It resolves the issue by making sure sum_ is called with a<b. That is possible because a+b equals b+a. But it is unsatisfactory. It makes me believe there is a better solution. Maybe you could post a link to "I saw it somewhere."  :Smilie: 

Your second recursive call seems wrong. It does not fit the sum(int a, int b) signature. So I leave that be.

----------


## ditinustechnology

In the most basic terms, recursion is when a function keeps calling itself until it doesn't have to anymore.

Think of recursion as a circuit race. It's like running the same track over and over but the laps are getting shorter each time. Eventually, you're going to run the last, shortest lap and the race will be over.

Same with recursion: the function keeps calling itself with smaller inputs and eventually it stops.

But the function itself doesn't decide when to stop.

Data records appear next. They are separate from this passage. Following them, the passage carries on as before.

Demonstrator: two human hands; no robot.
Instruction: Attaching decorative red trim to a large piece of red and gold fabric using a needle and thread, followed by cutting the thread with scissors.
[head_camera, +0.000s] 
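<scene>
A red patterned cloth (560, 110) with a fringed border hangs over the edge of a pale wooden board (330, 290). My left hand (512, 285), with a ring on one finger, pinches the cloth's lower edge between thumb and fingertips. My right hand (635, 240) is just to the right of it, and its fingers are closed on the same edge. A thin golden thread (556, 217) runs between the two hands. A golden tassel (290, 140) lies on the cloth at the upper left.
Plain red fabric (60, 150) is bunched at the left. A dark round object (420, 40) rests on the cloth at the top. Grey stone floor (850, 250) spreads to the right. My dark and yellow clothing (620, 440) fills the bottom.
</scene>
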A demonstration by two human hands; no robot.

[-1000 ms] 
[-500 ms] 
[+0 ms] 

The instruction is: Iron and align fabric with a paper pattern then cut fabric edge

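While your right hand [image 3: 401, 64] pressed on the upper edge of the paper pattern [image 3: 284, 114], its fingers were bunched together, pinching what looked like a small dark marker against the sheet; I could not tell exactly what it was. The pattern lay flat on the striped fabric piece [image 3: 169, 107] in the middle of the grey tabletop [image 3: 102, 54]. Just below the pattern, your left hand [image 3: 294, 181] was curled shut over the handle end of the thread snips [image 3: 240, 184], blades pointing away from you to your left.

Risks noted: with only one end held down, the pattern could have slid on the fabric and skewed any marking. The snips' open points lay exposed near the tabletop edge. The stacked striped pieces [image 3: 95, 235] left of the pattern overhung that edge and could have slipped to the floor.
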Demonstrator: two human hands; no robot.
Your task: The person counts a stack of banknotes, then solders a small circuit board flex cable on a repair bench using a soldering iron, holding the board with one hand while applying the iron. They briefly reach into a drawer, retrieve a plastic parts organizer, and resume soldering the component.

We tell it when to stop. We give a condition to the function which is known as base case.

The base case is the condition that tells the function when to stop calling itself. It like telling the function what the last lap in the race will be so it stops running after that lap.

----------


## wolle

> In the most basic terms,


Your reply is cut & pasted from the "What is recursion?" section here,

https://www.freecodecamp.org/news/un...in-javascript/

If you are not familiar with the concept of plagiarism, I suggest you check it out,

https://en.wikipedia.org/wiki/Plagiarism

----------